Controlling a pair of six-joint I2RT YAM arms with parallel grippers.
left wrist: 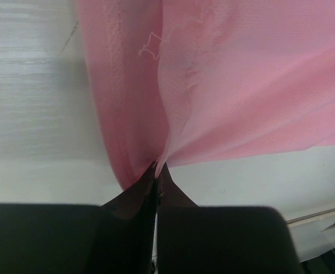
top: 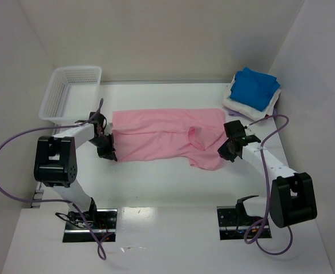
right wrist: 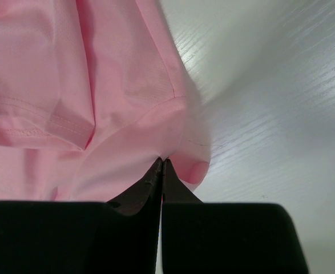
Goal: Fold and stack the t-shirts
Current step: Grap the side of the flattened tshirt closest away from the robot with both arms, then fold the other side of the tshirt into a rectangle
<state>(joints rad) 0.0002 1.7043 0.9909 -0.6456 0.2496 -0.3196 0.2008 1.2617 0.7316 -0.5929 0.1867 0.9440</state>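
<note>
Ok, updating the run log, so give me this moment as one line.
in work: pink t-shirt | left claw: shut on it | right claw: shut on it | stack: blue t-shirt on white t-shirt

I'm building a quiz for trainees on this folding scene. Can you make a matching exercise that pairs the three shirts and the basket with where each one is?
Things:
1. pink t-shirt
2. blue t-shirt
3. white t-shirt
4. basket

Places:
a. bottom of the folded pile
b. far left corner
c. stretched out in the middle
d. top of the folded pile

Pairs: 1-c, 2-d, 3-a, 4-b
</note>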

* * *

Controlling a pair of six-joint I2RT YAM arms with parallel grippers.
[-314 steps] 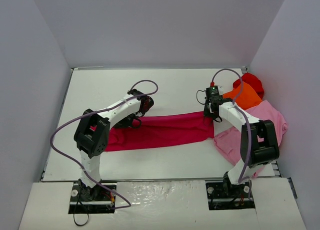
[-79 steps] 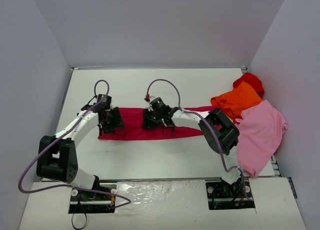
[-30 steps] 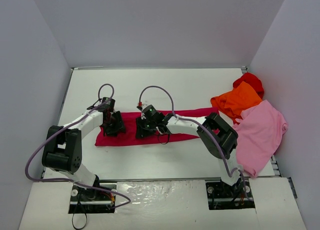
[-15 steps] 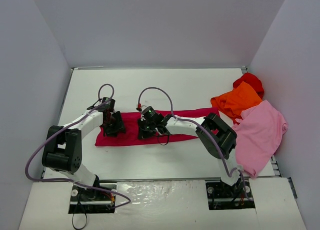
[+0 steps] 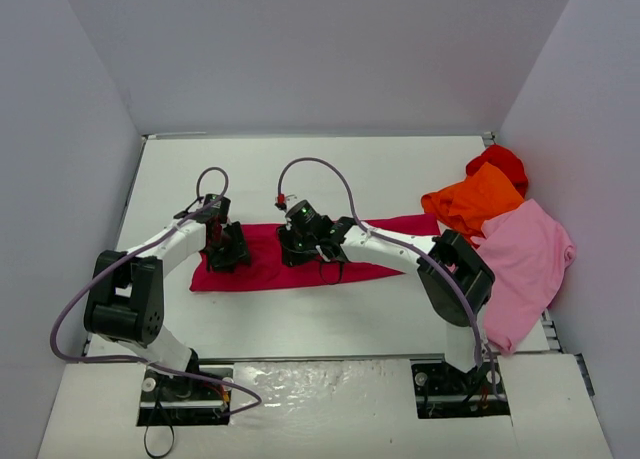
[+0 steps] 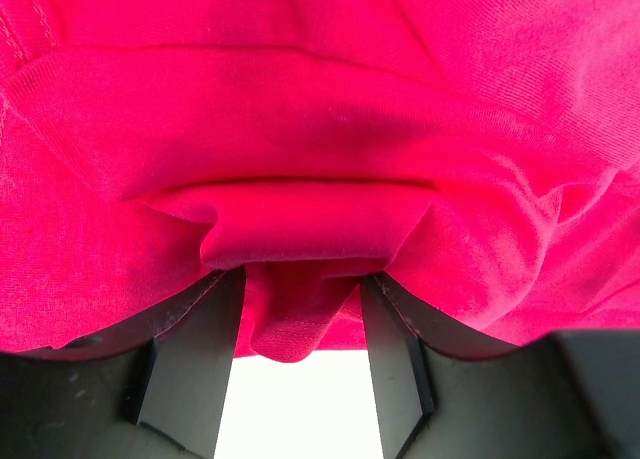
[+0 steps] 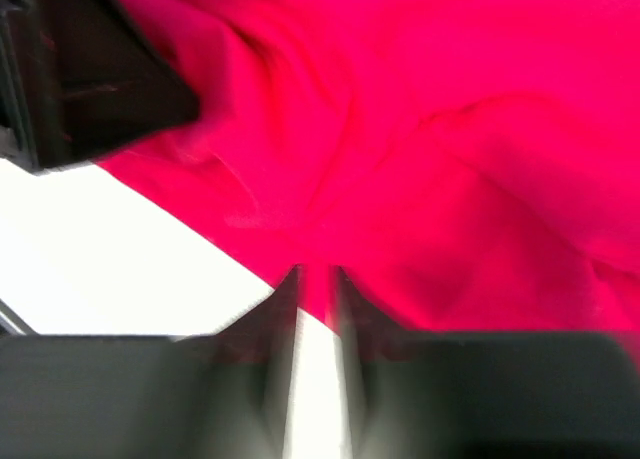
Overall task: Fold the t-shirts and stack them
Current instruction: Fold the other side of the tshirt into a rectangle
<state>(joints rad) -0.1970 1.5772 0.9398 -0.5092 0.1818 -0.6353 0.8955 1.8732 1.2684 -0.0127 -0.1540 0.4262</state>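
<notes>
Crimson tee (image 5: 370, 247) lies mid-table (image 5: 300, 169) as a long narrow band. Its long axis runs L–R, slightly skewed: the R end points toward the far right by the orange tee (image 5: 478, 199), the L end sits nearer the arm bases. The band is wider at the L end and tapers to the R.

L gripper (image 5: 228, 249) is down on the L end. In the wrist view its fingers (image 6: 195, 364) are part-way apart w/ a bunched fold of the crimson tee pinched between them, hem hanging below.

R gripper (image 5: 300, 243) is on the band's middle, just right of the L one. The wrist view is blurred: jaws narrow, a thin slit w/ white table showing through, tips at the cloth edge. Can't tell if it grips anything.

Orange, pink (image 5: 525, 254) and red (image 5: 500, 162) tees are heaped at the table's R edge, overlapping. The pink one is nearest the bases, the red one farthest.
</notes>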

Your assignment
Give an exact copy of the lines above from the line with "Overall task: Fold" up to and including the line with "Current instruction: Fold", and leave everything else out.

Your solution
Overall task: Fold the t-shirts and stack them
Current instruction: Fold the other side of the tshirt into a rectangle

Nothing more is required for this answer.